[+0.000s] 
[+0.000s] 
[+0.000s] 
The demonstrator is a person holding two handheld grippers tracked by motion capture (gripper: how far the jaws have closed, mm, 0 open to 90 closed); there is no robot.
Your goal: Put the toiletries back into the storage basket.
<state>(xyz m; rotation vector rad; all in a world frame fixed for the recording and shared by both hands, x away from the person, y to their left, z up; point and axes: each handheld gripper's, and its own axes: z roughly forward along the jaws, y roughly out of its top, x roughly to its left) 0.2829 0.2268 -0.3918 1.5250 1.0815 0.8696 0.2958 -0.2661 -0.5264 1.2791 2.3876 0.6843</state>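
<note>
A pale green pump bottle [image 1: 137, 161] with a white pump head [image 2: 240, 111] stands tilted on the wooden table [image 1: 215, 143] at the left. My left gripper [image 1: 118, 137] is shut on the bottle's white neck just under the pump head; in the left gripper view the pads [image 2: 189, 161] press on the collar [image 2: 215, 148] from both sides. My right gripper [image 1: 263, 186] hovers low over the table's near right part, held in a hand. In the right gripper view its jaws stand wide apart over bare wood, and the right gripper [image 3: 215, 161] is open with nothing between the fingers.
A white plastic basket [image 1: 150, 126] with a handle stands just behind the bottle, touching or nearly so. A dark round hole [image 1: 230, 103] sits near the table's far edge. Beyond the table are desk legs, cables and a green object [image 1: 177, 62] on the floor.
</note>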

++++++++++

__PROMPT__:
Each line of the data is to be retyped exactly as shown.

__ANSWER BELOW__:
[+0.000s] 
[+0.000s] 
[+0.000s] 
The demonstrator is a person holding two handheld grippers tracked by motion capture (gripper: how far the jaws have closed, mm, 0 open to 90 closed); there is no robot.
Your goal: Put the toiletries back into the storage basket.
<state>(xyz m; rotation vector rad; all in a world frame fixed for the recording and shared by both hands, x away from the person, y to their left, z up; point and axes: each handheld gripper's, and its own axes: z roughly forward along the jaws, y roughly out of its top, x roughly to its left) 0.2829 0.2268 -0.3918 1.5250 1.0815 0.8696 0.2958 -0.2661 -0.5264 1.2791 2.3876 0.6843</state>
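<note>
A pale green pump bottle [image 1: 137, 161] with a white pump head [image 2: 240, 111] stands tilted on the wooden table [image 1: 215, 143] at the left. My left gripper [image 1: 118, 137] is shut on the bottle's white neck just under the pump head; in the left gripper view the pads [image 2: 189, 161] press on the collar [image 2: 215, 148] from both sides. My right gripper [image 1: 263, 186] hovers low over the table's near right part, held in a hand. In the right gripper view its jaws stand wide apart over bare wood, and the right gripper [image 3: 215, 161] is open with nothing between the fingers.
A white plastic basket [image 1: 150, 126] with a handle stands just behind the bottle, touching or nearly so. A dark round hole [image 1: 230, 103] sits near the table's far edge. Beyond the table are desk legs, cables and a green object [image 1: 177, 62] on the floor.
</note>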

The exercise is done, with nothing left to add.